Friday the protesters stayed home
On Wednesday, I warned that the fascist regime of Bashar al-Assad planned to confront any protesters who showed up in Damascus on Friday. That was enough. Remembering how his father gassed an entire city in 1982, on Friday - and on Saturday too - the protesters stayed home.A weeklong online campaign failed to galvanize the kinds of mass protests that have rocked Tunisia and Egypt in recent weeks. In fact, no one showed up Friday and Saturday for what were to be "days of rage" against the Syrian president's iron-fisted rule.What could go wrong?
By Saturday afternoon, the number of plainclothes security agents stationed protectively in key areas of the old city of the capital, Damascus, had begun to dwindle.
"The only rage in Syria yesterday was the rage of nature," wrote Syrian journalist Ziad Haidar, in reference to a cold spell and heavy rain lashing the country.
But it was more than just the weather that kept Syrians at home. A host of factors - including intimidation by security agents and President Bashar Assad's popular anti-Israel policies - kept Syria quiet this weekend.

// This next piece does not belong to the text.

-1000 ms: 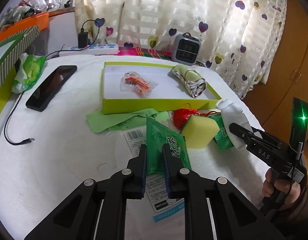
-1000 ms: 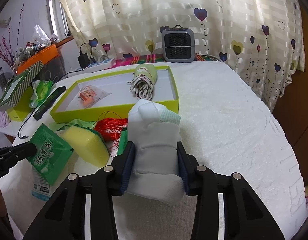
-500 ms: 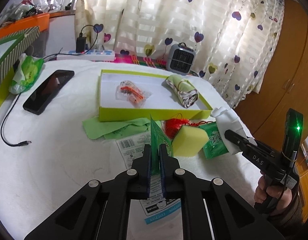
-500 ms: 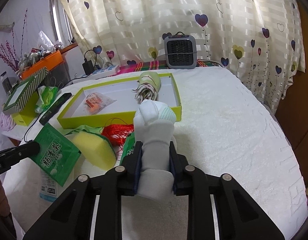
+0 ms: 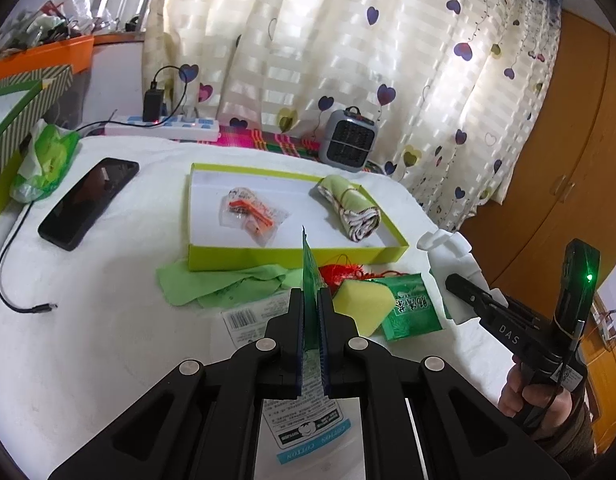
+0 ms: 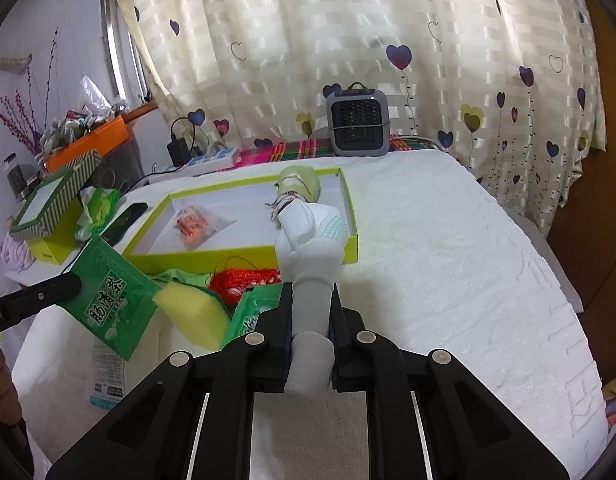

"Syria has its own set of peculiarities that make it quite different from Egypt and Tunisia," said Mazen Darwish, a journalist who headed the independent Syrian Media Center until it was closed down in 2009.
A major difference is that Assad - unlike leaders in Egypt, Tunisia, Yemen and Jordan - is not allied with the United States, so he is spared the accusation that he caters to American demands.
Labels: Bashar al-Assad, Politics, Syrian regime change, World Politics
1 Comments:
The Assad dictatorship has proven to be surprisingly durable - its a true totalitarian as opposed to a mere authoritarian regime.
Don't look for a Cairo Spring to emerge in Damascus in the foreseeable future.